The Obama campaign "needs to break the negative news cycle that they are in. These polls keep coming out and they will remain on the trajectory they are on probably until the next presidential debate," said Matt Mackowiak, a GOP strategist. "Chicago needs Biden to break that by hitting Ryan on his budget, on Medicare, on tax cuts. I think you look for him to empty the clip on Ryan and see which ones shoot straight, and then you look for Obama to repackage those in his next debate."
The Romney campaign is furiously trying to downplay expectations about Ryan's performance.
"Joe Biden is as experienced a debater as anyone in national politics, and he has a deep résumé in domestic policy and foreign affairs," said Brendan Buck, a campaign spokesman. "This is Congressman Ryan's first time on this big stage, so we're taking preparation seriously. After the president's performance last week, we know Joe Biden will coming at us like a cannonball."

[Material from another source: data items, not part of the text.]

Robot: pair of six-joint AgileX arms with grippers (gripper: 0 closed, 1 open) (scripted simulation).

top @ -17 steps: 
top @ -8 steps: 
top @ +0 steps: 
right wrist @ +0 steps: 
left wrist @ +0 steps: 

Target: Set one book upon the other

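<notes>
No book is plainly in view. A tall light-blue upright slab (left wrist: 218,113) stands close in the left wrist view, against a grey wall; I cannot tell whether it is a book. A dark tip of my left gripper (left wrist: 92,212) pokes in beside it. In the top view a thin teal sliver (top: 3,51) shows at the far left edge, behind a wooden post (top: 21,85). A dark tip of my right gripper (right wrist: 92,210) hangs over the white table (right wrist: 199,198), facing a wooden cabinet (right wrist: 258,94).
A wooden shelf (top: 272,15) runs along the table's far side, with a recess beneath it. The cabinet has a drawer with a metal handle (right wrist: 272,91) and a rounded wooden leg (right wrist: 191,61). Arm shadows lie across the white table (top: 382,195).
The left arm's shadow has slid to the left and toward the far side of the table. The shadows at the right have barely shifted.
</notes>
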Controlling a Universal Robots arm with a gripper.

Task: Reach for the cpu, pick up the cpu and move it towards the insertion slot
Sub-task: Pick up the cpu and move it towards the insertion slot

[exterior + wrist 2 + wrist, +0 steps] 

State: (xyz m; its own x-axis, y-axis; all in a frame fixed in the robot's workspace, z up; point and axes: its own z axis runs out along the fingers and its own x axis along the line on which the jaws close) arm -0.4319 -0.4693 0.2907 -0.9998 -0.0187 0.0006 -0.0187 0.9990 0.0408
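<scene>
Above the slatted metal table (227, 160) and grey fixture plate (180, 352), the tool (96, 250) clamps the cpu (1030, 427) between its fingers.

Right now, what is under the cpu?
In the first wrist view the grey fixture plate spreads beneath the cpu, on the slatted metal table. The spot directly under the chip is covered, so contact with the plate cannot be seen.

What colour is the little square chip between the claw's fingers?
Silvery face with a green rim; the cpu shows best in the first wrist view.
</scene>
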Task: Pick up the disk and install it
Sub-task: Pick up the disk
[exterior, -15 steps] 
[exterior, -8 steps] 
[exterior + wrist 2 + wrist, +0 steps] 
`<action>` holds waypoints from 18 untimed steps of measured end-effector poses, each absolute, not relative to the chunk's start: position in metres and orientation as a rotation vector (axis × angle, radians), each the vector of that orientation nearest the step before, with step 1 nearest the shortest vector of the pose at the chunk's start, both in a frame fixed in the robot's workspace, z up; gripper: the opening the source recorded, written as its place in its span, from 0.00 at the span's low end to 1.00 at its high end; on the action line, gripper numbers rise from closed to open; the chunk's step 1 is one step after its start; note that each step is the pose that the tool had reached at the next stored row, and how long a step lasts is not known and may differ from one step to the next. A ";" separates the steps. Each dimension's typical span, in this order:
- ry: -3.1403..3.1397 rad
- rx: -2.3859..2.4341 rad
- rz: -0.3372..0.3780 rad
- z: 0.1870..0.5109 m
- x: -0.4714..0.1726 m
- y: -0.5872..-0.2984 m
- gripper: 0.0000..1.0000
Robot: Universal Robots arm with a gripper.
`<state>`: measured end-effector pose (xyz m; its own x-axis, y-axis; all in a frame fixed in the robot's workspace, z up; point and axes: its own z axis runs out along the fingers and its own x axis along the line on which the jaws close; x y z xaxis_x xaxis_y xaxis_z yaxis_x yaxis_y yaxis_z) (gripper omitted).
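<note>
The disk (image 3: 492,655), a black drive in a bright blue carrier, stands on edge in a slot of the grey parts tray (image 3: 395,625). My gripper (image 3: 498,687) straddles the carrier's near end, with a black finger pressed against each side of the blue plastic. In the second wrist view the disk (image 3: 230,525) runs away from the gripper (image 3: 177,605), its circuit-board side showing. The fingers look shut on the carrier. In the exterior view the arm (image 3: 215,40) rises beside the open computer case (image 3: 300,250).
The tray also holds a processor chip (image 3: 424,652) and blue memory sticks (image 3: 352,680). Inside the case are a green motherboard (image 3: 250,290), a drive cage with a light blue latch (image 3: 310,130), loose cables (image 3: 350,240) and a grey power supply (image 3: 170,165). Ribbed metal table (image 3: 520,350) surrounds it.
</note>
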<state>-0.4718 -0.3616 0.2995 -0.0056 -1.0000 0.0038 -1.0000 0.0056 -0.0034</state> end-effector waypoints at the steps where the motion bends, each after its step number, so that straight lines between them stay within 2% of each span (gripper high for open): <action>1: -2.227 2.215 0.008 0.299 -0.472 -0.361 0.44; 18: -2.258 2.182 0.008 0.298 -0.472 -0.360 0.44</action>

According to the campaign, Ryan spent 3 1/2 days in Virginia last week focused just on debate prep, and is spending two days in Florida doing the same with Biden stand-in Ted Olson. And although Ryan has shown a mastery of policy details when delivering a lecture to Washington think tanks, his numbers haven't often been challenged like they are sure to be on Thursday.

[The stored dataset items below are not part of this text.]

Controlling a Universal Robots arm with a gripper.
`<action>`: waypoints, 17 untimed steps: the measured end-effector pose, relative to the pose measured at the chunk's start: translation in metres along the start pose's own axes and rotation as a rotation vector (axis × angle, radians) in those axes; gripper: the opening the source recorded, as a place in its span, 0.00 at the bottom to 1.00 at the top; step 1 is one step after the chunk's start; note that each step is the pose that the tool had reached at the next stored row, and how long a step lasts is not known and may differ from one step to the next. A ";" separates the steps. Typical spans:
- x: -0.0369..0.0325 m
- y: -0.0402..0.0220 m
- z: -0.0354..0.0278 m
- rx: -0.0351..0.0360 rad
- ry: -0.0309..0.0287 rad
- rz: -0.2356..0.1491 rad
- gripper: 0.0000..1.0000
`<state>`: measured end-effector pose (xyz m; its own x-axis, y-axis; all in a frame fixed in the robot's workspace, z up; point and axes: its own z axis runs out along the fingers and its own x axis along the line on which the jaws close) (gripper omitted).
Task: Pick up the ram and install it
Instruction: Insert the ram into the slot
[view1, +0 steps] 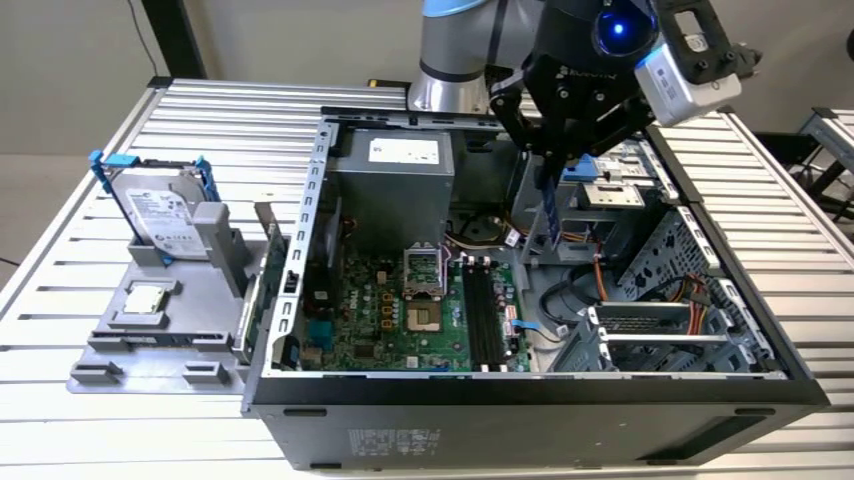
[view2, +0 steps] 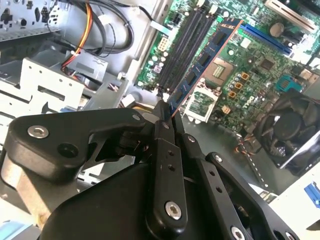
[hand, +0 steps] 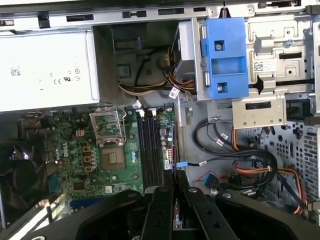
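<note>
I'm working over a slatted counter (view1: 80, 420) that carries the open computer case (view1: 534, 400), with the motherboard (view1: 387, 320) lying flat on the case floor. The black memory slots (view1: 483, 320) run along the board's side toward the exterior view's right. My gripper (view2: 165, 112) hangs above the case interior, clamped on one end of the ram (view2: 205, 62). The stick juts straight out from the gripper toward the board. I judge its long axis points down at the slots rather than lying along them, and its free end is well clear of them.
</note>
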<state>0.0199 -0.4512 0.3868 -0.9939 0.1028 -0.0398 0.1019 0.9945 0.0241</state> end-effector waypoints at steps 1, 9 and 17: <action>-0.0012 0.0001 0.0011 -0.0004 0.0002 -0.008 0.00; -0.0030 0.0001 0.0082 -0.0018 0.0011 -0.046 0.00; -0.0029 0.0000 0.0103 -0.0018 0.0012 -0.046 0.00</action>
<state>0.0232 -0.4512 0.3766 -0.9976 0.0566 -0.0397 0.0557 0.9982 0.0241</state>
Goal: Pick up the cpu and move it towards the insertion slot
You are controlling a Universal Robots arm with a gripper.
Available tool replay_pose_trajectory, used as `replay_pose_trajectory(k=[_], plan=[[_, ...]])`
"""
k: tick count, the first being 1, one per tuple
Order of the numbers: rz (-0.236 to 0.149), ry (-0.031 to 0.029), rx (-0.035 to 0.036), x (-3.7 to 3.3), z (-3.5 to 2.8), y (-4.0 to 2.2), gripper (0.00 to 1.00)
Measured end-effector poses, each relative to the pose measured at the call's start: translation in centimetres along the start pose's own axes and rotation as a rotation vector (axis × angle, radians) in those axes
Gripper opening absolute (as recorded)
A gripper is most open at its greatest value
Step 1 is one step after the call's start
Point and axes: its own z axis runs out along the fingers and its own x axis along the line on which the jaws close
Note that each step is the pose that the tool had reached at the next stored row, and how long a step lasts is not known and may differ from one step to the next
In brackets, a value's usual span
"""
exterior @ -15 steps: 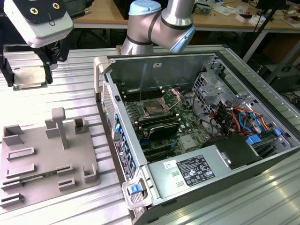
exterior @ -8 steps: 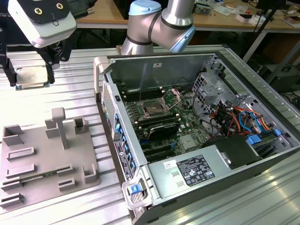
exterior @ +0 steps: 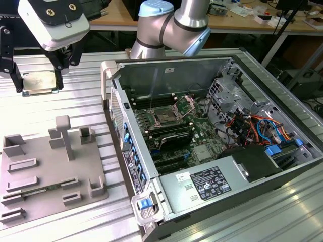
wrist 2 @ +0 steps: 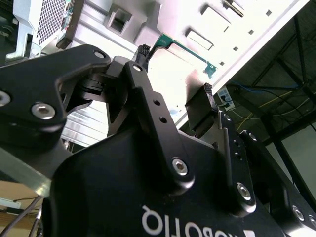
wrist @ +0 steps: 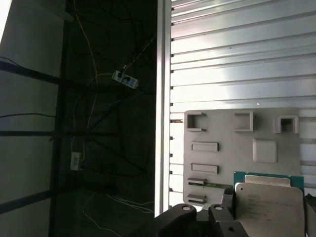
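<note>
My gripper [exterior: 39,86] hangs at the far left of the exterior view, above the slatted table, shut on the cpu [exterior: 38,79]. The cpu is a flat square chip with a pale metal face, held level between the two black fingers. In the first wrist view the cpu [wrist: 269,207] shows its silvery face and green rim, with one finger [wrist: 223,217] at its side. The second wrist view looks along the gripper [wrist 2: 175,71] body toward the fingertips. The insertion slot [exterior: 165,117], a dark square socket with its metal clamp plate raised, lies on the board inside the open computer case, well to the exterior view's right of the gripper.
A grey plastic tray [exterior: 50,166] with raised blocks lies on the table below the gripper. The case's upright side wall [exterior: 108,75] stands between gripper and socket. A power supply [exterior: 212,181] and cable bundles [exterior: 252,126] fill the case's near and right parts. The table edge [wrist: 163,98] is close.
</note>
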Motion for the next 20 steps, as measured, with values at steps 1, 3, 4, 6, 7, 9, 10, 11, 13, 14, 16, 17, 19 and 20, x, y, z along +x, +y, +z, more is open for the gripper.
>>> replay_pose_trajectory(k=[1, 3, 4, 6, 7, 9, 10, 11, 13, 14, 16, 17, 19, 20], plan=[[0.000, -0.0001, 0.0000, -0.05, 0.00, 0.00, 0.55], [0.000, 0.0000, 0.0000, -0.13, 0.00, 0.00, 0.55], [0.000, 0.0000, 0.0000, -0.18, 0.00, 0.00, 0.55], [0.000, 0.0000, 0.0001, -0.28, 0.00, -0.01, 0.55], [0.000, 0.0000, 0.0000, -0.33, -0.01, -0.01, 0.55], [0.000, 0.0000, 0.0000, -0.42, -0.01, -0.01, 0.55], [0.000, 0.0000, 0.0000, -0.46, -0.01, -0.01, 0.55], [0.000, 0.0000, 0.0000, -0.53, -0.01, -0.01, 0.55], [0.000, 0.0000, 0.0000, -0.63, -0.01, -0.02, 0.55], [0.000, 0.0000, 0.0000, -0.68, -0.01, -0.02, 0.55], [0.000, 0.0000, 0.0000, -0.80, -0.01, -0.02, 0.55], [0.000, 0.0000, 0.0000, -0.85, -0.01, -0.02, 0.55], [0.000, 0.0000, 0.0000, -0.98, -0.02, -0.02, 0.55], [0.000, -0.0001, 0.0000, -1.06, -0.01, -0.02, 0.55]])
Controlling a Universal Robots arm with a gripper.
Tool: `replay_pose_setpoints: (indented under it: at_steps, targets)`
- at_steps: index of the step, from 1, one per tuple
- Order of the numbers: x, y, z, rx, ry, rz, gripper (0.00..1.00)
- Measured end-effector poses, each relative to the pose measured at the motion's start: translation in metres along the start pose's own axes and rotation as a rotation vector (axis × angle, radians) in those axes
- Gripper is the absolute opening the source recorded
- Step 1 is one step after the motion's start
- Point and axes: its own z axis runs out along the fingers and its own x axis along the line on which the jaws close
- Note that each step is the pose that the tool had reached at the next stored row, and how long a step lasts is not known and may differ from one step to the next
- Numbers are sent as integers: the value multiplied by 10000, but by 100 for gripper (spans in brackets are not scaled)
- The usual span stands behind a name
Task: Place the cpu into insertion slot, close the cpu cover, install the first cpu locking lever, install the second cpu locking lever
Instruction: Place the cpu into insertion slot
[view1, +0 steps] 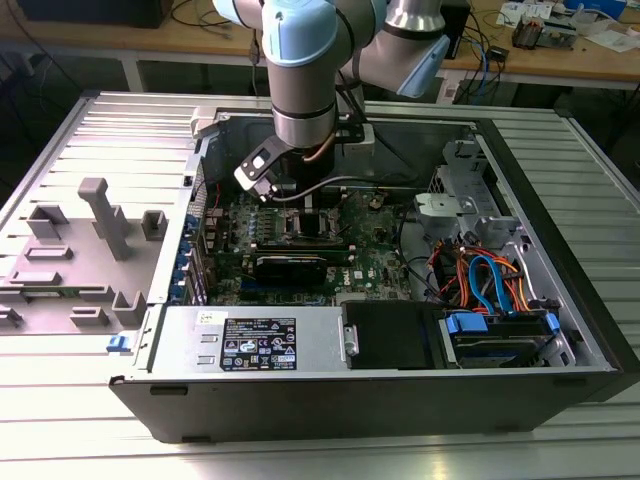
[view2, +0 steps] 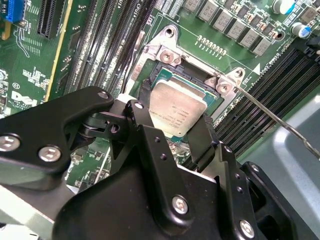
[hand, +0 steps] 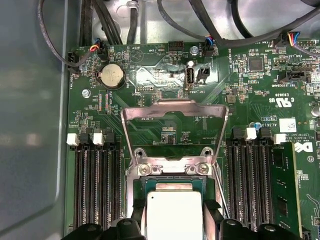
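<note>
The cpu (view2: 177, 112) lay silver top up over the insertion slot (hand: 172, 169). The claw (view2: 175, 122) pinched it at two opposite edges, its black fingers (view2: 202, 135) closed against the chip. Whether it was fully seated could not be told. Just beyond the slot the cpu cover (hand: 175, 107) stood swung open, and a thin locking lever (view2: 265, 107) stuck out free near the memory slots (hand: 95, 190). In the exterior view the arm (view1: 300, 80) reached down into the open computer case (view1: 400, 400) on the desk (view1: 300, 455).
</note>
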Motion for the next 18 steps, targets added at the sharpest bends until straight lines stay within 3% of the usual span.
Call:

Those who have faced Ryan before in debates say Biden has a difficult task ahead of him.
"It was like nailing Jell-O to the wall," said Marge Krupp, an engineer who ran against Ryan in 2008 as a Democrat for his Wisconsin congressional seat. "He would just change his story as convenient and make up facts to fit what he wanted to say."
Krupp, who, it should be said, went on to lose to Ryan by 30 points, said he played fast and loose with the truth, suggesting at one point that Wisconsin should raise revenue by opening up to gas and oil drilling, although "no oil or gas executive in his right mind would drill here."
"He comes across as a nice guy and a very serious man, but how does that song go? 'A smiling face is sometimes crafty,'" she said.